> **Work to complete**
Search the material for "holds" and copy each line in which it is found.

········

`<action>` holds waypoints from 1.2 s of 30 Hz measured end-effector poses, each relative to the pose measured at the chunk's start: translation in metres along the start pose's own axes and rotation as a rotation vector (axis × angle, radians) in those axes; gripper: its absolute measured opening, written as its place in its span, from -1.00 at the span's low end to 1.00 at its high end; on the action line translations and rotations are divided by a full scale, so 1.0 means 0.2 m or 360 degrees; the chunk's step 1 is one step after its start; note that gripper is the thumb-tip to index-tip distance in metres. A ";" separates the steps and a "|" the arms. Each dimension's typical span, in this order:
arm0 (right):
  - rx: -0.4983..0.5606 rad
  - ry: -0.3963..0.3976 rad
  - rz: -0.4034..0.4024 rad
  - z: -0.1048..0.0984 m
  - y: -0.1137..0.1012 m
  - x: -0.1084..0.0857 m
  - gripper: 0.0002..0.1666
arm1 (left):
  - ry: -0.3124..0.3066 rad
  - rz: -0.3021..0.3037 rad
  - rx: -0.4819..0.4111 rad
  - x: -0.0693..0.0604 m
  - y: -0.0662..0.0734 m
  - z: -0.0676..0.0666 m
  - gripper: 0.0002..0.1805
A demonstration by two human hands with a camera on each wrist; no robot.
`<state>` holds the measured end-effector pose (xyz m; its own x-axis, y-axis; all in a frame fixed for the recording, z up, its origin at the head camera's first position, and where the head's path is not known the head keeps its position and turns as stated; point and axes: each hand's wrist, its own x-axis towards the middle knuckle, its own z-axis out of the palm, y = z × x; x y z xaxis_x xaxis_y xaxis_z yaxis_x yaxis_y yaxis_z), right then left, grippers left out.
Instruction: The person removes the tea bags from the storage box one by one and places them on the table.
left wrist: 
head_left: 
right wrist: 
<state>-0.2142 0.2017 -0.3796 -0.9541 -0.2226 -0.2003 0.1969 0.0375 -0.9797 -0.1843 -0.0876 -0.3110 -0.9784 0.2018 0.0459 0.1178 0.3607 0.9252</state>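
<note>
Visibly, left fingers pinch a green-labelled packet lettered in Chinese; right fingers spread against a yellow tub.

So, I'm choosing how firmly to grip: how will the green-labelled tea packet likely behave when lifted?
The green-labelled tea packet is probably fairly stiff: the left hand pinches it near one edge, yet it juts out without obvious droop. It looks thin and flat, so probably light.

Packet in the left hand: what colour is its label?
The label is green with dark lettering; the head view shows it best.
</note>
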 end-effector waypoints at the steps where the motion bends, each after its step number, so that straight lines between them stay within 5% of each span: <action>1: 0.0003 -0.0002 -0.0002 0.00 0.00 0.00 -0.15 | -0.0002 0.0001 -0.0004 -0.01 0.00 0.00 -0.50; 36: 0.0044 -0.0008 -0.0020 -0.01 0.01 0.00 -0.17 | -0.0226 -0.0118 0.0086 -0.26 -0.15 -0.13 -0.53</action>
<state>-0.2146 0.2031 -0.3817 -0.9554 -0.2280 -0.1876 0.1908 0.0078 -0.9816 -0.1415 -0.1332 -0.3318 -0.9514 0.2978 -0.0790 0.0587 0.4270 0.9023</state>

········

> **Written answer**
`<action>` holds waypoints from 1.2 s of 30 Hz measured end-effector poses, each relative to the pose measured at the chunk's start: translation in metres along the start pose's own axes and rotation as a rotation vector (axis × angle, radians) in those axes; gripper: its absolute measured opening, written as its place in its span, from -1.00 at the span's low end to 1.00 at its high end; on the action line translations and rotations are divided by a full scale, so 1.0 means 0.2 m or 360 degrees; the chunk's step 1 is one step after its start; note that gripper is the thumb-tip to index-tip distance in metres. A ";" separates the steps and a "|" the arms. Each dimension's typical span, in this order:
`<state>` holds the measured end-effector pose (xyz m; its own x-axis, y-axis; all in a frame fixed for the recording, z up, its origin at the head camera's first position, and where the head's path is not known the head keeps its position and turns as stated; point and axes: each hand's wrist, its own x-axis towards the middle knuckle, its own z-axis out of the palm, y = z × x; x y z xaxis_x xaxis_y xaxis_z yaxis_x yaxis_y yaxis_z), right then left, grippers left out.

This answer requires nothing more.